Fashion MNIST Classification with TensorFlow 👕

A neural network implementation using TensorFlow to classify fashion items from the Fashion MNIST dataset. This project demonstrates image classification fundamentals including data preprocessing, model building, training, and evaluation.

Table of Contents 📋

Project Overview
Dataset Details
Model Architecture
Training Process
Callbacks Implementation
Convolutions & Pooling
Results
Improving MNIST with Convolutions
Installation & Usage
Exploration Exercises
Key Learnings
Future Improvements

Project Overview 🔎

This project builds a neural network model to recognize and classify clothing items from grayscale images.

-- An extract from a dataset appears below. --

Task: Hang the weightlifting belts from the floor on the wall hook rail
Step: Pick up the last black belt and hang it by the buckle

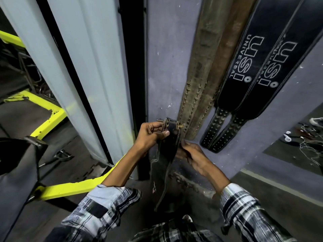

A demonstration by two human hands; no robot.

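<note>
The black stitched leather weightlifting belt (pixel 167 154) hangs at the middle of the frame, its buckle end lifted up against the purple-grey wall (pixel 167 58) and its long tail dropping towards the dusty floor (pixel 288 193) near the lower centre. The left hand (pixel 150 135) pinches the belt's top edge just under the metal buckle (pixel 166 121), thumb laid across the strap; the right hand (pixel 192 154) sits lower and to the right, its fingers curled round the belt's edge to steady it. Just to the right, four belts already hang against the wall: two worn brown leather belts (pixel 208 67) side by side, then two black belts printed with white lettering (pixel 258 63), running to the upper right of the frame. The hook rail itself is out of sight above the frame, so I cannot say how near the buckle is to a hook. By my reckoning most of the job is done, and this belt is not yet hung. Yellow-green steel frame bars (pixel 52 119) cross the left side, and tangled cables (pixel 307 137) lie on the floor at the right edge.
</note>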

Unlike traditional "Hello World" examples that learn simple linear relationships, this project tackles a more challenging computer vision problem that showcases the power of neural networks in image recognition tasks.

Key Objectives:

Load and preprocess the Fashion MNIST dataset
Build and train a neural network classification model
Visualize and understand the training process
Evaluate model performance on unseen data
Experiment with different model architectures and parameters

Dataset Details 📊

The Fashion MNIST dataset includes 70,000 grayscale images of clothing items (28x28 pixels):

60,000 training images
10,000 test images

Each image is labeled with one of 10 clothing categories:

Label	Description	Example
0	T-shirt/top
1	Trouser
2	Pullover
3	Dress
4	Coat
5	Sandal
6	Shirt
7	Sneaker
8	Bag
9	Ankle boot

Data Preprocessing:

Images are normalized from 0-255 pixel values to 0-1 range
Labels are represented as integers from 0-9

Model Architecture 🧠

The project explores two neural network architectures: a simple dense network and a more advanced convolutional neural network (CNN).

Basic Dense Network

Our baseline model uses a straightforward architecture:

model = tf.keras.models.Sequential([
    tf.keras.Input(shape=(28,28)),
    tf.keras.layers.Flatten(),
    tf.keras.layers.Dense(128, activation=tf.nn.relu),
    tf.keras.layers.Dense(10, activation=tf.nn.softmax)
])

model.compile(optimizer=tf.optimizers.Adam(),
              loss='sparse_categorical_crossentropy',
              metrics=['accuracy'])

Architecture Breakdown:

Input Layer: Accepts 28x28 grayscale images
Flatten Layer: Converts 2D image arrays (28x28) to 1D arrays (784)
Hidden Layer: 128 neurons with ReLU activation
Output Layer: 10 neurons (one per clothing category) with Softmax activation
Optimizer: Adam (adaptive learning rate)
Loss Function: Sparse Categorical Crossentropy

Convolutional Neural Network

For improved accuracy, we implemented a CNN architecture:

model_cnn = tf.keras.models.Sequential([
    tf.keras.layers.Conv2D(64, (3,3), activation='relu', input_shape=(28, 28, 1)),
    tf.keras.layers.MaxPooling2D(2, 2),
    tf.keras.layers.Conv2D(64, (3,3), activation='relu'),
    tf.keras.layers.MaxPooling2D(2,2),
    tf.keras.layers.Flatten(),
    tf.keras.layers.Dense(128, activation='relu'),
    tf.keras.layers.Dense(10, activation='softmax')
])

CNN Architecture Breakdown:

First Conv2D Layer: 64 filters with 3x3 kernels, ReLU activation
First MaxPooling Layer: 2x2 pooling, reducing spatial dimensions by half
Second Conv2D Layer: 64 filters with 3x3 kernels, ReLU activation
Second MaxPooling Layer: Further dimension reduction
Flatten Layer: Converts feature maps to 1D array
Dense Hidden Layer: 128 neurons with ReLU activation
Output Layer: 10 neurons with Softmax activation

The CNN architecture excels at image classification by learning hierarchical features directly from the pixel data.

Training Process 🔄

The model is trained for 5 epochs using the prepared dataset:

# Train the model
history = model.fit(training_images, training_labels, epochs=5)

# Evaluate on test data
test_loss, test_accuracy = model.evaluate(test_images, test_labels)
print(f"Test accuracy: {test_accuracy:.4f}")

Training Visualization:

The graph shows steady improvement in accuracy across the training epochs, with the model quickly learning to distinguish between different clothing items.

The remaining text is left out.